* [Task directions]
The data below must be returned in full and exactly.

Content starts

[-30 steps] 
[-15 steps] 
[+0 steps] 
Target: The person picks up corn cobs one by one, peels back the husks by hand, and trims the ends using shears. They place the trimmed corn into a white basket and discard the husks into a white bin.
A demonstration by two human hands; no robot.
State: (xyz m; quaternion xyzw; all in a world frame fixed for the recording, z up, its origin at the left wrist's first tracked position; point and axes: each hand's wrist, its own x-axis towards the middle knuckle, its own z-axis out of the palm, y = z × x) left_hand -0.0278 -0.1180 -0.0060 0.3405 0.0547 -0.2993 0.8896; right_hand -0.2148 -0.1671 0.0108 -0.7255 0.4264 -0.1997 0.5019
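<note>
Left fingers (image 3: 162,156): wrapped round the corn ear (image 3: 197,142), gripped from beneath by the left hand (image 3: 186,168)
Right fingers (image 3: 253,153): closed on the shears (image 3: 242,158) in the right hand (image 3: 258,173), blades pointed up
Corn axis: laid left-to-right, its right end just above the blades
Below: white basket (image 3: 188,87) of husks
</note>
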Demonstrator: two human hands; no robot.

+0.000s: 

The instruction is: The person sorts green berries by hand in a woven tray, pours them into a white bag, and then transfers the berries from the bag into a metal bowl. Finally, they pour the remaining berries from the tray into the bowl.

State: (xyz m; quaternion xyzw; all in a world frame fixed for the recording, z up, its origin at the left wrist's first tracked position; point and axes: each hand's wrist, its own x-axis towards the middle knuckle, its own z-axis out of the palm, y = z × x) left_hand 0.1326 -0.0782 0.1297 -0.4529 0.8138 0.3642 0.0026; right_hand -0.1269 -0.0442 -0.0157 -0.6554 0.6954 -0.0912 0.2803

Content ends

* [Written answer]
[-30 steps] 
[-15 steps] 
[+0 steps] 
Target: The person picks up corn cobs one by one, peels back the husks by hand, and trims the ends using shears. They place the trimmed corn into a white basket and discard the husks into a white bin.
A demonstration by two human hands; no robot.
State: (xyz m; quaternion xyzw; all in a world frame fixed for the recording, z up, its origin at the left wrist's first tracked position; point and axes: each hand's wrist, its own x-axis towards the middle knuckle, its own z-axis out of the palm, y = z × x) left_hand -0.0278 -0.1180 -0.0060 0.3405 0.0547 -0.2993 0.8896; right_hand -0.2148 -0.1671 0.0108 -0.7255 0.4264 -0.1997 0.5019
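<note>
Left fingers (image 3: 162,156): wrapped round the corn ear (image 3: 197,142), gripped from beneath by the left hand (image 3: 186,168)
Right fingers (image 3: 253,153): closed on the shears (image 3: 242,158) in the right hand (image 3: 258,173), blades pointed up
Corn axis: laid left-to-right, its right end just above the blades
Below: white basket (image 3: 188,87) of husks
</note>
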Demonstrator: two human hands; no robot.

+0.000s: 

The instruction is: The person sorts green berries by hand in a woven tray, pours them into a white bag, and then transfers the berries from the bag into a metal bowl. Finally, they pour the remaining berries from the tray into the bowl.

State: (xyz m; quaternion xyzw; all in a world frame fixed for the recording, z up, its origin at the left wrist's first tracked position; point and axes: each hand's wrist, its own x-axis towards the middle knuckle, its own z-axis out of the palm, y = z × x) left_hand 0.1326 -0.0782 0.1297 -0.4529 0.8138 0.3642 0.0026; right_hand -0.1269 -0.0442 -0.0157 -0.6554 0.6954 -0.0912 0.2803

No additional output is required for this exercise.